If you don't want the drill to use for other jobs don't forget about the DC motors. The MY1018 is about the same cost if you can get an old computer power supply free, and it's a setup and forget arrangement. Otherwise if you have a setup to mount the drill they are excellent as you get a decent drill with it.

QldKev
 
Sorry about the pump, Mike.

You are fairly spot on with the splatter guard, I did an almost identical FB with a Woolies mesh strainer that I crunched down and wrapped in a CraftBrewer grain bag and then fitted with silicone hose just like you did.

strainer2Large.jpg


However it provided very poor filtering and I ended up double wrapping the thing, that improved the performance immensely

strainer4Large.jpg


Note my skillful and accurate usage of the drill :p

Love your mill, getting one in about a month. What's the clear acetate hopper?
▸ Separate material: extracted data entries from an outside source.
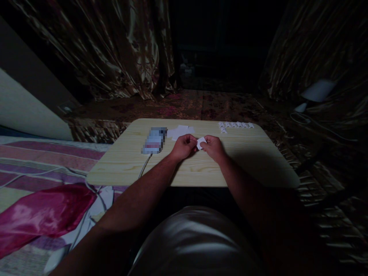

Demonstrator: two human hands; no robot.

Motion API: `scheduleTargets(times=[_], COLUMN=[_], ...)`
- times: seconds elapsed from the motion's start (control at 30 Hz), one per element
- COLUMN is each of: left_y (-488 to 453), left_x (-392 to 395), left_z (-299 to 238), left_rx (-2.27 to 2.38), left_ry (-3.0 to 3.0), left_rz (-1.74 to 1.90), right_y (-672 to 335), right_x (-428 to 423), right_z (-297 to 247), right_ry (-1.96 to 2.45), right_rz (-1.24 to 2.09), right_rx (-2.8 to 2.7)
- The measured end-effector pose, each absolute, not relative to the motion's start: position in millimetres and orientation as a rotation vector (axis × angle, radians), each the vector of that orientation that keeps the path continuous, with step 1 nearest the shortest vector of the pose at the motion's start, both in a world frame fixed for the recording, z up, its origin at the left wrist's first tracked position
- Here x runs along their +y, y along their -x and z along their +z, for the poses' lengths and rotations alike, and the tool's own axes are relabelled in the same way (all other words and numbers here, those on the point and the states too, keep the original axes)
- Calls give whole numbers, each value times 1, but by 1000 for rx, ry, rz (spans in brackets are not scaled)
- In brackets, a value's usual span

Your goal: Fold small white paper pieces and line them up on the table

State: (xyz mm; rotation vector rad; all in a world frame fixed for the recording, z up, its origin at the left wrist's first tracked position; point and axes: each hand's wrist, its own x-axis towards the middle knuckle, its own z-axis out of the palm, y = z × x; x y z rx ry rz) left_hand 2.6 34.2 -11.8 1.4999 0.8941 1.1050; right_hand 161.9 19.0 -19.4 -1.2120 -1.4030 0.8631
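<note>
Nearest is the wearer's pale shirt (195,241), below the near edge of the table (115,165). The small white folded paper (201,143) is held at the middle of the table, tilted like a diamond — one corner points roughly to the table's far edge. It looks about as wide as long, so I cannot tell a long axis. The left hand (184,147) pinches its left side; the right hand (214,147) grips the other, thumb on top.

Loose white sheets (181,131) overlap on the table's far half, left of its middle. Left of the table's middle lies a phone (153,142), its pixelated face unreadable, its cable (144,165) running to the table's near edge. At the table's far right corner sit seven little folded papers (239,125) — six in a row, one in front. Left of the table, a magenta cloth (48,211) lies on striped bedding (57,153); beyond its far edge hang patterned curtains (140,42).
</note>
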Motion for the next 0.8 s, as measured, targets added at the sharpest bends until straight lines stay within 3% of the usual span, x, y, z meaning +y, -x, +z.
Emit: scheduleTargets(times=[0.8], left_y=[-5], left_x=[32], left_z=[-13], left_rx=[918], left_ry=[-1574], left_rz=[1098], right_y=[-161], right_x=[18], right_z=[-16], right_ry=[1193], right_rz=[930], right_rx=[-1364])
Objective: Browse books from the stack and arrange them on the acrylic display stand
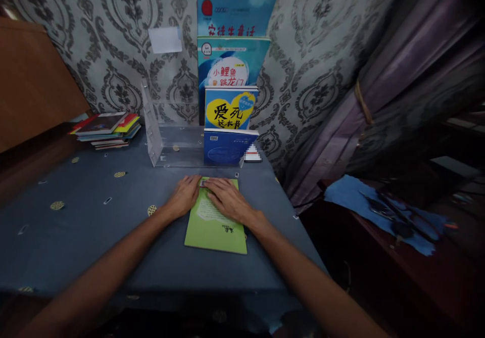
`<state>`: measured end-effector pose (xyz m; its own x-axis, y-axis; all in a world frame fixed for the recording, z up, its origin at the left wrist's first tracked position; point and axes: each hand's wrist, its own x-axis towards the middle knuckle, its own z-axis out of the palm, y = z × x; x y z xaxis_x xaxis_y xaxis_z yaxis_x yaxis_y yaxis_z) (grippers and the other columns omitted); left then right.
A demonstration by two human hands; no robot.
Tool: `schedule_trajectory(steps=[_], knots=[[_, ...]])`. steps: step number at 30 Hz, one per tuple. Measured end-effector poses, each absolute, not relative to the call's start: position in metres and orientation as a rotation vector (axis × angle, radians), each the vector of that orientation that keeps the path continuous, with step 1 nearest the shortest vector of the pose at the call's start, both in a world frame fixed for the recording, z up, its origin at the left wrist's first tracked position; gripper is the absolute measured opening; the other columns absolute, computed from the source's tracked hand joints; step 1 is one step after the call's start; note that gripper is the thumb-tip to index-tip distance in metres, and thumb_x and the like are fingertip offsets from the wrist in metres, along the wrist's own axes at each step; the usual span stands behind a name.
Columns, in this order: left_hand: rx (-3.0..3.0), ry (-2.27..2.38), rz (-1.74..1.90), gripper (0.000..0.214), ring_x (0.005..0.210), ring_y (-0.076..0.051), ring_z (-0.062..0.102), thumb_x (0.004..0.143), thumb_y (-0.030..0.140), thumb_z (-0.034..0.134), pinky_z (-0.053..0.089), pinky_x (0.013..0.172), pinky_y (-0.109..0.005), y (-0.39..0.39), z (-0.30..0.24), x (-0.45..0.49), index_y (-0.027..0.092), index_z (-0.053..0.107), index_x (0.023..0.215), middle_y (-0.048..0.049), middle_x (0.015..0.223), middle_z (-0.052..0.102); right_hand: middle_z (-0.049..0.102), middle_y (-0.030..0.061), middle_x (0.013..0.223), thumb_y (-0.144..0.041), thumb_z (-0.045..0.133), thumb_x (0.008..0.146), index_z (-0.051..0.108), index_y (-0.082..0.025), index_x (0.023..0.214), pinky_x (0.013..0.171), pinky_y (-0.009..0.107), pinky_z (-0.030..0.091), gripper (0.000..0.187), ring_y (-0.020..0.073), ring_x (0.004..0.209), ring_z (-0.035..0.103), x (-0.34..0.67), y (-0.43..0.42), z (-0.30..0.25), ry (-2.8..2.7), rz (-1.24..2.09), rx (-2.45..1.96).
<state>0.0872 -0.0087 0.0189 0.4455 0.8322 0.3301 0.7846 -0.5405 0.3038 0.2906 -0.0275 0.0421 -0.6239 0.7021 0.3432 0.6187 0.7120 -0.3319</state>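
A thin green book (215, 229) lies flat on the blue-grey tablecloth (94, 216) in front of me. My left hand (184, 195) rests at the book's far left corner, fingers bent onto its edge. My right hand (227, 198) lies flat across the book's far end, fingers stretched out. Just beyond stands a clear acrylic tiered rack (159, 131). Its right side holds several blue books upright in stepped rows, the front one dark blue (225, 147), behind it one with a yellow heart (230, 108).
A stack of colourful books (106, 128) sits at the table's far left. A brown wooden panel (34, 80) stands at the left. Purple curtains (397, 90) hang at the right, above a dark side table with blue cloth (379, 206). Patterned wallpaper backs the rack.
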Motion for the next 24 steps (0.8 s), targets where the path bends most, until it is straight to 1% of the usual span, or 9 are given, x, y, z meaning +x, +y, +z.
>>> schedule_trajectory(steps=[4, 9, 12, 15, 18, 20, 22, 24], knots=[[2.631, 1.573, 0.488, 0.034, 0.108, -0.029, 0.057, 0.1, 0.021, 0.036, 0.047, 0.094, -0.045, -0.014, 0.029, 0.092, 0.015, 0.058, 0.125, -0.0141, 0.117, 0.065, 0.057, 0.0126, 0.146, -0.028, 0.044, 0.101, 0.053, -0.019, 0.141, 0.117, 0.049, 0.033, 0.042, 0.0241, 0.139, 0.047, 0.291, -0.028, 0.039, -2.503, 0.298, -1.037], [2.677, 1.638, 0.414, 0.038, 0.116, -0.03, 0.054, 0.099, 0.02, 0.037, 0.044, 0.096, -0.046, -0.017, 0.031, 0.095, 0.016, 0.06, 0.128, -0.0151, 0.132, 0.061, 0.057, 0.0122, 0.145, -0.029, 0.046, 0.1, 0.053, -0.019, 0.141, 0.118, 0.047, 0.033, 0.042, 0.0228, 0.139, 0.048, 0.292, -0.026, 0.035, -2.473, 0.296, -1.089], [2.699, 1.645, 0.416, 0.038, 0.121, -0.03, 0.052, 0.099, 0.021, 0.036, 0.043, 0.097, -0.045, -0.018, 0.03, 0.095, 0.018, 0.06, 0.129, -0.0139, 0.133, 0.061, 0.061, 0.0117, 0.141, -0.024, 0.045, 0.099, 0.058, -0.02, 0.135, 0.116, 0.046, 0.035, 0.038, 0.0231, 0.135, 0.052, 0.293, -0.026, 0.035, -2.448, 0.238, -1.167], [2.689, 1.65, 0.421, 0.038, 0.123, -0.03, 0.051, 0.1, 0.021, 0.036, 0.042, 0.098, -0.046, -0.019, 0.03, 0.095, 0.017, 0.06, 0.129, -0.0143, 0.134, 0.061, 0.065, 0.0119, 0.135, -0.019, 0.046, 0.098, 0.063, -0.018, 0.126, 0.111, 0.043, 0.037, 0.033, 0.0246, 0.127, 0.058, 0.296, -0.027, 0.04, -2.419, 0.148, -1.346], [2.674, 1.667, 0.418, 0.038, 0.125, -0.031, 0.05, 0.101, 0.022, 0.036, 0.041, 0.099, -0.046, -0.02, 0.031, 0.096, 0.017, 0.06, 0.13, -0.0142, 0.134, 0.061, 0.071, 0.013, 0.12, -0.02, 0.045, 0.098, 0.067, -0.017, 0.115, 0.1, 0.04, 0.043, 0.028, 0.0265, 0.114, 0.062, 0.299, -0.029, 0.046, -2.358, 0.065, -1.562], [2.661, 1.667, 0.428, 0.039, 0.123, -0.03, 0.051, 0.101, 0.022, 0.035, 0.041, 0.099, -0.046, -0.02, 0.031, 0.096, 0.017, 0.06, 0.131, -0.0138, 0.134, 0.062, 0.073, 0.0131, 0.111, -0.021, 0.045, 0.099, 0.068, -0.018, 0.108, 0.093, 0.039, 0.045, 0.025, 0.0272, 0.108, 0.063, 0.3, -0.03, 0.047, -2.315, 0.021, -1.656], [2.641, 1.657, 0.444, 0.04, 0.12, -0.03, 0.052, 0.101, 0.023, 0.034, 0.042, 0.097, -0.046, -0.02, 0.032, 0.096, 0.017, 0.06, 0.13, -0.014, 0.134, 0.062, 0.073, 0.0129, 0.108, -0.02, 0.045, 0.098, 0.069, -0.019, 0.106, 0.089, 0.037, 0.046, 0.025, 0.0274, 0.107, 0.062, 0.3, -0.03, 0.047, -2.299, -0.001, -1.688], [2.629, 1.656, 0.447, 0.04, 0.118, -0.031, 0.053, 0.101, 0.023, 0.034, 0.043, 0.095, -0.046, -0.02, 0.031, 0.096, 0.015, 0.06, 0.13, -0.0141, 0.135, 0.061, 0.073, 0.0133, 0.111, -0.019, 0.044, 0.099, 0.068, -0.019, 0.109, 0.088, 0.036, 0.047, 0.026, 0.0274, 0.108, 0.062, 0.3, -0.03, 0.045, -2.309, -0.003, -1.677]])
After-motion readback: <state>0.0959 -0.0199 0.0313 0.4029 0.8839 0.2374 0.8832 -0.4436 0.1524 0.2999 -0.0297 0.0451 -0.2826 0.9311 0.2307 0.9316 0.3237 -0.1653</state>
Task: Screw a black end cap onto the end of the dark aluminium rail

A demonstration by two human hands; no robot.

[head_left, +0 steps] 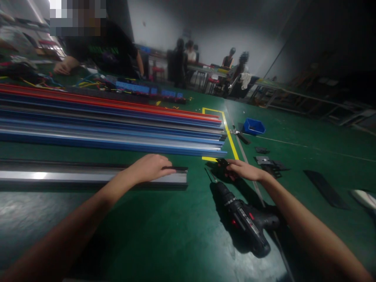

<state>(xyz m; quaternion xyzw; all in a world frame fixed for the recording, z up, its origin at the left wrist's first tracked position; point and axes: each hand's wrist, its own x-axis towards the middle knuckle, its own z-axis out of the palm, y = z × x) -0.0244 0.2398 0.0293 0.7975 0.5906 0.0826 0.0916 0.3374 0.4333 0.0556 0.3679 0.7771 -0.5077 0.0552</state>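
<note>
A long silver and black metal channel (88,176) lies across the left of the green table, its cut end pointing right. My left hand (151,167) grips it near that end, with the thumb over the near side and the fingers at the far edge. Beyond the end, my right hand (239,169) pinches a small dark flat part (223,161), partly hidden by the fingers. A black cordless drill (243,219) lies on its side just below my right hand, its long bit pointing toward the channel's end.
Blue, black and red metal profiles (147,135) lie in parallel behind the channel, ending near yellow tape (230,135). Right of them are a blue bin (254,127), pliers (242,137), dark plates (264,159) and a black strip (323,188). A person (108,51) sits opposite, near loose wires.
</note>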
Edit: off topic but does that $85 Ozito that others have posted, have variable speed option?

The clear plastic container is a 12 litre water bottle, got mine for $10 from office works, hacksawed the base off it.
 
If you don't want the drill to use for other jobs don't forget about the DC motors. The MY1018 is about the same cost if you can get an old computer power supply free, and it's a setup and forget arrangement. Otherwise if you have a setup to mount the drill they are excellent as you get a decent drill with it.

QldKev
Cheers Kev, just did a quick search on egay and got a few hits. There are 250W and 450W, if you get the 450W and add international freight, the price goes up a bit. Not out of the ballpark though.
They list the torque as being only around 1Nm. Am I missing something here? It would need to be much more to run a mill, no? Or do you have to gear them down with pulleys and so on?
 
Yep, either I don't get it, or the specs have changed... which would be unusual.


From egay listing:

Model No: MY1018

Voltage/V 24V 36V 24V 36V
Rated Power/W 250W 250W 450W 450W
No-load Current/A ≤2.2 ≤2.0 ≤2.5 ≤2.2
No-load Speed/RPM 3150 3150 4000 4000
Rated Torque/Nm 0.87 0.87 1.43 1.43
Rated Speed/RPM 2750 2750 3000 3000
Rated Current/A ≤13.4 ≤9.0 ≤24.7 ≤16.5
Eff./% ≥78 ≥78 ≥78 ≥78
reduction ratio 7.18:1
Main Application Electric Bicycle

QLDKev's site rates the 24v/250W version at something like 7Nm, and 350rpm.
 
Thats the one, run off an old psu @12 VDC drops the revs by half to just uncer 200 rpm, ideal for grain crush. Doesnt miss a beat even with raw wheat, rye etc,could turn rocks into gravel. Will see where i got it from if i can remember. Got a spider coupling from jaycar.
 
Yee-ah.
OK this looks like a good option. Better to pay the $20 extra for the 450W for sure.
Damn I just threw out a bunch of old PC's....
 
I'm using an old Ford wiper motor (thanks Warmbeer!) , powered by an old PC power suppply... plenty of torque but speed is prob 100rpm or bit less. Crushes well though.